To get an idea on where this is coming from, read this thread on the IVOA DM list. Or consider the metaphor Mark CD coined in a github comment: When building data models, should we be like Lego and deliver the bricks for people to build whatever they want, possibly the Death Star? Or should be deliver the Death Star pre-assembled?

This fork tries to illustrate how the deliver-the-bricks school would look like.

Try it out

I'm sure you only want to install this this in a virtual environment – while it doesn't touch much of astropy, it is prototype, demonstration-level code. If you are in a virtual environment, simply running python setup.py install should do the trick.

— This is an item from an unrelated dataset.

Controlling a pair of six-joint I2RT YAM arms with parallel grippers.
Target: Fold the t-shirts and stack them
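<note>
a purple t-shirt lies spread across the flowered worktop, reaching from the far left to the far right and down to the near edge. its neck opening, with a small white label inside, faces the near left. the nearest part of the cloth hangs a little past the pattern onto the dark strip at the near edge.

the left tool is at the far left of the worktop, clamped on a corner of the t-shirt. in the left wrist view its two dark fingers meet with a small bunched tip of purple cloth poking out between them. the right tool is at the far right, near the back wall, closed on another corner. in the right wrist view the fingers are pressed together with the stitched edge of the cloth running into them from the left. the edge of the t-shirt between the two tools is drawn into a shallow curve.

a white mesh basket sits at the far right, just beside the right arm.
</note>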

There is a sample document annotated with DMs that don't actually exist in an minimal annotation scheme in astropy/io/votable/tests/data/vodml-timeseries.xml. Code exercising this a bit is in astropy/io/votable/tests/dm_test.py. As I couldn't be bothered figuring out some pytest confusion, you can just run this with normal python; if it runs without output, things haven't regressed.

Annotation Syntax

This prototype uses a stripped-down syntax for doing DM annotations, enough to extract the information from instance documents but abstracting the VO-DML details. The assumption is that validators or other components will use the VO-DML model directly and will not need to recover it from the VOTable serialisation.

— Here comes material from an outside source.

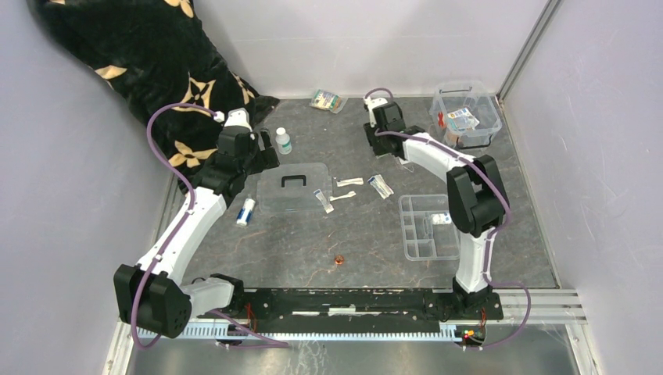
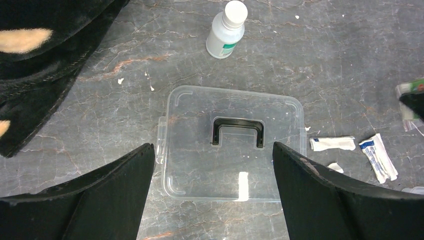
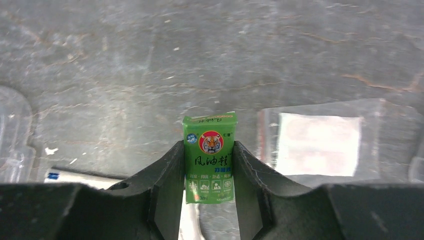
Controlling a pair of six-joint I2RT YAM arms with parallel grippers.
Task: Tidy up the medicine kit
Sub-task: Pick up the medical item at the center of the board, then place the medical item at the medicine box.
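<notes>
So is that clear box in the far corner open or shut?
Open. The box has no cover on; its lid lies flat on the table, well apart.

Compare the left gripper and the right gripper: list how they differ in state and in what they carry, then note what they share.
The left gripper stands wide open; the right gripper is closed. The left gripper holds nothing, with the clear lid lying on the table below it; the right gripper pinches a small green box bearing a tiger picture. Both have black fingers and point down at the table.
</notes>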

There are n elements in the serialisation:

  • VODML -- the root element for all annotations. There's just one of these per VOTable.
  • INSTANCE -- an actual annotation, giving the VO-DML type the annotation uses in dmtype.
  • ATTRIBUTE -- an attribute of an instance, giving the role name (in dmrole) an either a ref (to the FIELD, PARAM, TABLE or RESOURCE that fills the role), a value (and perhaps a dmtype) attribute for literals, or an INSTANCE or a COLLECTION child.
  • COLLECTION -- A container for sequences as attribute values. These contain ITEMs or directly INSTANCEs (this shortcut is debatable).
  • ITEM -- as ATTRIBUTE, but without a dmrole attribute. These are probably only make sense within COLLECTIONS for the time being.

The mapping also contains a few legacy element that I'd probably drop (these are leftovers of the Shanghai-era bells-and-whistles mapping experiment):

  • MODEL, NAME, URL -- declares model metadata. I believe we should just use INSTANCEs to declare that, but it's a really minor matter.
  • TEMPLATES -- a parent element for instances that at this point doesn't do anything useful; I'd probably drop it, too.
  • REFERENCE -- for references between DM elements; this might be useful to have sequences always, but I think letting normal ATTRIBUTEs and ITEMs reference DM elements would work just as well.

API

The whole DM functionality is exposed through two methods on Annotatable-s (which, in VOTable, are currently RESOURCE, TABLE, FIELD, and PARAM):

  • get_annotation(dmtype) -- returns a sequence of annotations of a particular VO-DML type (e.g., “give me all positions annotations“). Indeed, these are all VO-DML structures the annotatable is, if you will, mentioned in. That is, if an ra FIELD is in a stc:SphericalPosition of a stc:Coord, both ra.get_annotation('stc:SphericalPosition') and ra.get_annotation('stc:Coord') will return something.
  • iter_annotations -- will iterate over pairs of dmtype and the annoation object.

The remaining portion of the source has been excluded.